- _Directions for this task_:
Output nothing but the lines from the first line of the listing below through the line containing "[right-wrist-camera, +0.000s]", printed exactly and free of pictures.

- _Data extract_:
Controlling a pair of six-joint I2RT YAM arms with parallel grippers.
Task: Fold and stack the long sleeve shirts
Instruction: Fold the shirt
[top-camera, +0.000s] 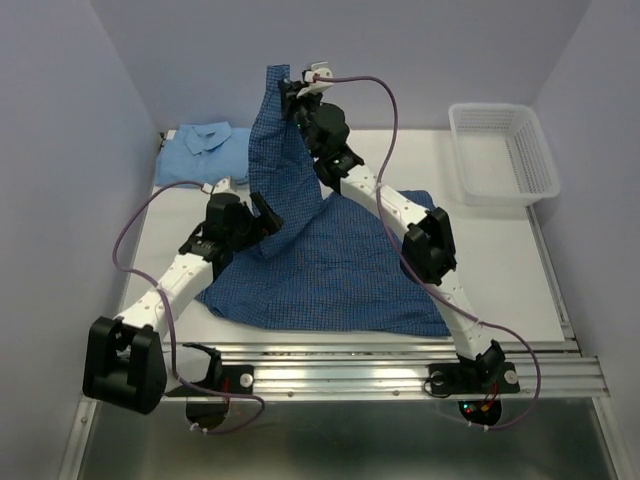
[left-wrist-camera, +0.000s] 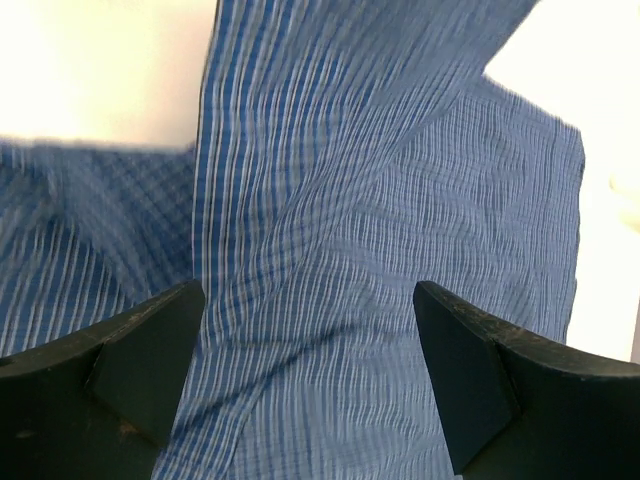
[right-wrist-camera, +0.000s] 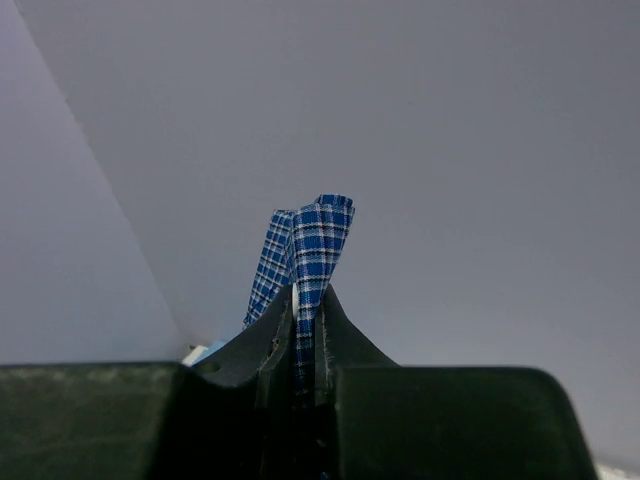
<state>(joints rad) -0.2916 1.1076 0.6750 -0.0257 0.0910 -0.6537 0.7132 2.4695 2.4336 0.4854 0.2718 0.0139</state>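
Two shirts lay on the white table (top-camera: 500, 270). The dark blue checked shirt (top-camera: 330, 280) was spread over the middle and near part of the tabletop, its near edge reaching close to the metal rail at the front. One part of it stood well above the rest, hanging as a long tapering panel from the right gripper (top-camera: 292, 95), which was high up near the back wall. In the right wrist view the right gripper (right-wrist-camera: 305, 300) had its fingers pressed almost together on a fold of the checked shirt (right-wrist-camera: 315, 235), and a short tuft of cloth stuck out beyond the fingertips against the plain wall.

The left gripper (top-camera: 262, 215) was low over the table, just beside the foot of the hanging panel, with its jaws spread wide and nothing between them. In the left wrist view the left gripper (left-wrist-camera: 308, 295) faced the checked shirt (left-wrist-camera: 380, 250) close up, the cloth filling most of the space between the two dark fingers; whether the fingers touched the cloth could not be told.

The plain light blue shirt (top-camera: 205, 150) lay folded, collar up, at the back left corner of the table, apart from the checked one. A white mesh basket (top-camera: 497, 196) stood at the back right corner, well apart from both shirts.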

- _Task response_:
Controlling a pair of six-joint I2RT YAM arms with parallel grippers.
Task: Fold and stack the long sleeve shirts
Instruction: Fold the shirt
[top-camera, +0.000s] 
[left-wrist-camera, +0.000s] 
[right-wrist-camera, +0.000s] 

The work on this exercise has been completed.